Problem details -> Retype the listing exactly as it stands, and keep every image out.

Data below ->
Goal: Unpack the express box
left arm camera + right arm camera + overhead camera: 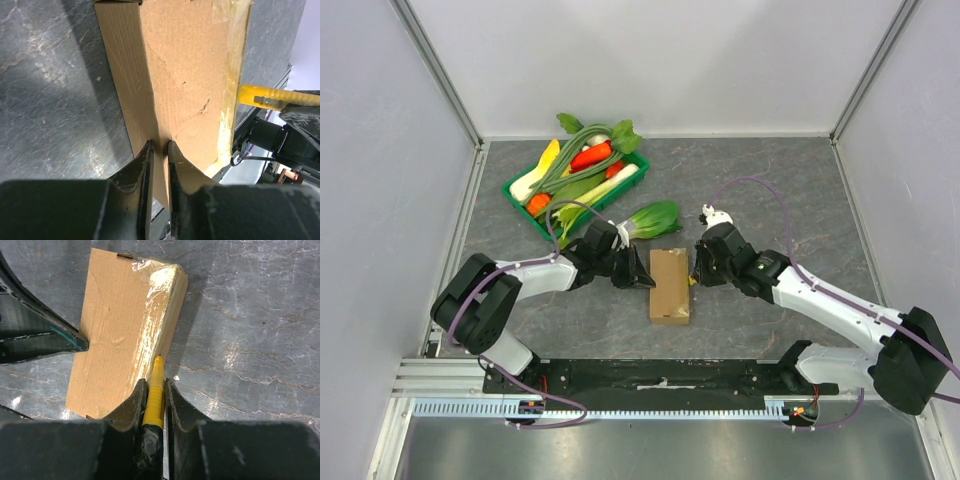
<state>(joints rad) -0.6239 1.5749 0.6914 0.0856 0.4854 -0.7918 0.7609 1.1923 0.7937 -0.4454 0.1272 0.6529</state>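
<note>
The express box (670, 285) is a flat brown carton lying on the dark tabletop between my two grippers. Clear tape (159, 295) covers its right long edge. My left gripper (645, 275) is shut, and its tips press against the box's left edge (159, 145). It also shows in the right wrist view (75, 342). My right gripper (692, 272) is shut on a yellow cutter (157, 372). The cutter's tip touches the taped right edge of the box (115, 325). The cutter also shows in the left wrist view (265, 97), beyond the box (190, 75).
A bok choy (650, 220) lies just behind the box. A green plastic tray (517, 194) full of vegetables stands at the back left. White walls close in the table on three sides.
</note>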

Finished task ->
Goal: Unpack the express box
left arm camera + right arm camera + overhead camera: 
<state>(joints rad) -0.6239 1.5749 0.6914 0.0856 0.4854 -0.7918 0.7609 1.1923 0.7937 -0.4454 0.1272 0.6529</state>
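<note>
The express box (670, 285) is a flat brown carton lying on the dark tabletop between my two grippers. Clear tape (159, 295) covers its right long edge. My left gripper (645, 275) is shut, and its tips press against the box's left edge (159, 145). It also shows in the right wrist view (75, 342). My right gripper (692, 272) is shut on a yellow cutter (157, 372). The cutter's tip touches the taped right edge of the box (115, 325). The cutter also shows in the left wrist view (265, 97), beyond the box (190, 75).
A bok choy (650, 220) lies just behind the box. A green plastic tray (517, 194) full of vegetables stands at the back left. White walls close in the table on three sides.
</note>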

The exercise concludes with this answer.